Write down the listing again exactly as it appears below, without its pictures.
^^^^^^^^
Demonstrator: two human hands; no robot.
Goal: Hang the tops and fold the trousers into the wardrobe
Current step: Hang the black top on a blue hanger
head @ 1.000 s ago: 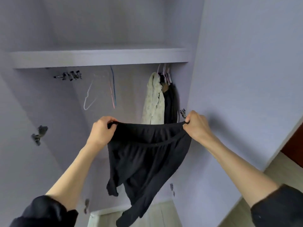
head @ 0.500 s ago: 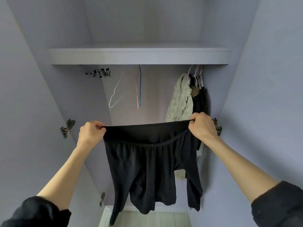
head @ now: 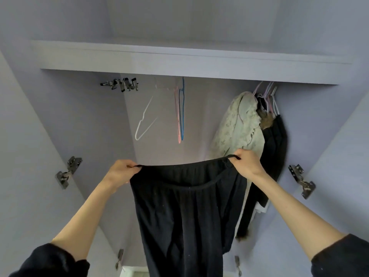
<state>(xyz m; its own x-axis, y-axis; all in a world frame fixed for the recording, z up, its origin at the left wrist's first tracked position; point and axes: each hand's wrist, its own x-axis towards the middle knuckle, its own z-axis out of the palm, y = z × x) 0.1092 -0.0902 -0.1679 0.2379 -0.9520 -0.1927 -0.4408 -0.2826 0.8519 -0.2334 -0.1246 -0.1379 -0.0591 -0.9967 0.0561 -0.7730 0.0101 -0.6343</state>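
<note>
Both grips, left hand (head: 119, 172) and right hand (head: 247, 162), pinch the black trousers' (head: 183, 216) waistband (legs hanging below).

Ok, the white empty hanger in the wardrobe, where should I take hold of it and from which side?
Grip the white hanger on its sloping shoulder wire just under the hook, coming from the front left. It hangs turned, apart from the pink hanger and blue hanger to its right. Both hands now hold the black trousers, so free one first.
</note>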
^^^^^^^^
ANSWER TO THIS PROBLEM
Demonstrator: two human hands; no robot.
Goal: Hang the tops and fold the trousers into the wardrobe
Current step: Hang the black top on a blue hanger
head @ 1.000 s ago: 
head @ 0.500 s ago: 
head @ now: 
<state>(xyz m; its own x-axis, y-axis; all in a world frame fixed for the recording, z up, its origin at the left wrist's first tracked position; point and axes: each hand's wrist, its own x-axis towards the middle knuckle, its own z-axis out of the palm, y = z × x) 0.1092 -0.0902 -0.1679 0.2379 -0.9520 -0.1927 -0.4408 -0.2826 0.8519 -0.2334 -0.1246 -0.1379 -0.0591 -0.9967 0.0561 -0.7730 0.0101 -0.6343</state>
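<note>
Both grips, left hand (head: 119, 172) and right hand (head: 247, 162), pinch the black trousers' (head: 183, 216) waistband (legs hanging below).

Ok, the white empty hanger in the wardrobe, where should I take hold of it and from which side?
Grip the white hanger on its sloping shoulder wire just under the hook, coming from the front left. It hangs turned, apart from the pink hanger and blue hanger to its right. Both hands now hold the black trousers, so free one first.
</note>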

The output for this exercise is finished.